§ What you need to do:
Print out every line of the material exactly. Include no pictures.

§ Data section:
════════
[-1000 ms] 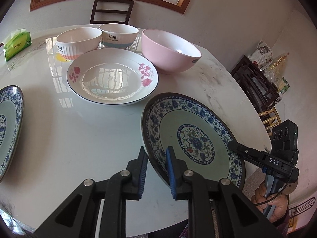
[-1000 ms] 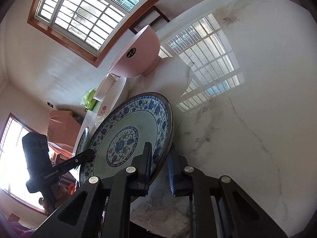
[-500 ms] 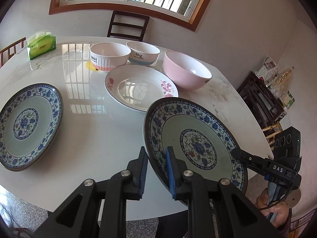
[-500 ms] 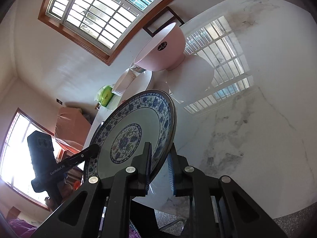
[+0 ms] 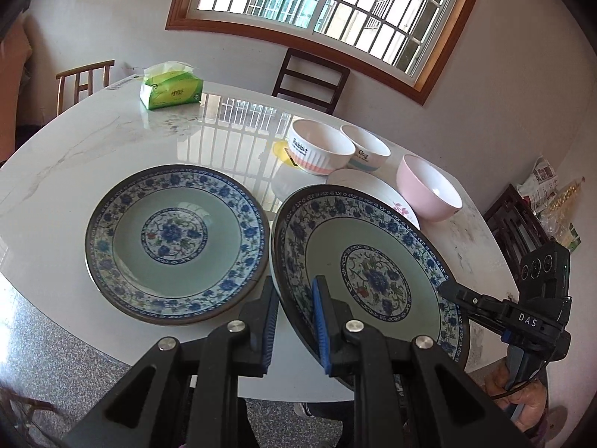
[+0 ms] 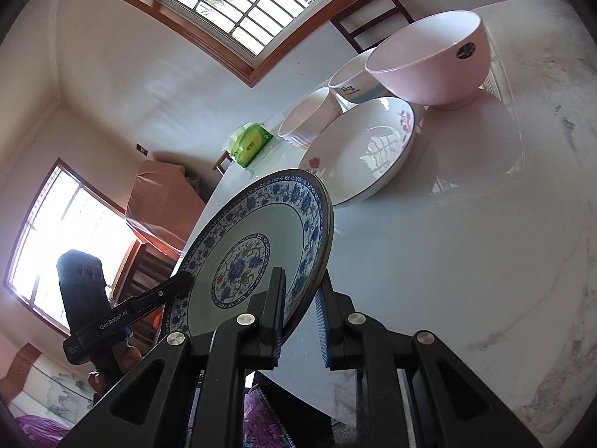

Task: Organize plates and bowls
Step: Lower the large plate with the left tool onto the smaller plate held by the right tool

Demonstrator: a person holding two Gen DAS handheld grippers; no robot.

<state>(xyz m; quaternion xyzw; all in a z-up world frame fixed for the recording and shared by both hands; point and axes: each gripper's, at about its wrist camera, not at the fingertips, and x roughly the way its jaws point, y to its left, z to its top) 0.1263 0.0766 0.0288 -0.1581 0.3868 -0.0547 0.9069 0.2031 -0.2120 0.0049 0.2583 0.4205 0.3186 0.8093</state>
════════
§ Reply:
[-1000 ms] 
[-1000 ms] 
[-500 ms] 
[-500 ms] 
[+0 ms] 
[+0 ms] 

Task: Organize plates and bowls
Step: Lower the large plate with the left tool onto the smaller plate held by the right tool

Demonstrator: a person holding two Gen DAS handheld grippers; no robot.

<state>(xyz m; quaternion xyzw; all in a z-up world frame fixed for the recording and shared by both hands; point and axes: each gripper's, at about its wrist camera, not at the fingertips, and x roughly the way its jaws point, y to its left, z to its top) 0.1263 0.0766 0.0288 -0.1581 0.3868 -0.0547 0.9069 0.2031 -0.2120 0.0049 0.2583 0.4205 0.3186 0.8093</state>

Nothing else is required for this exercise.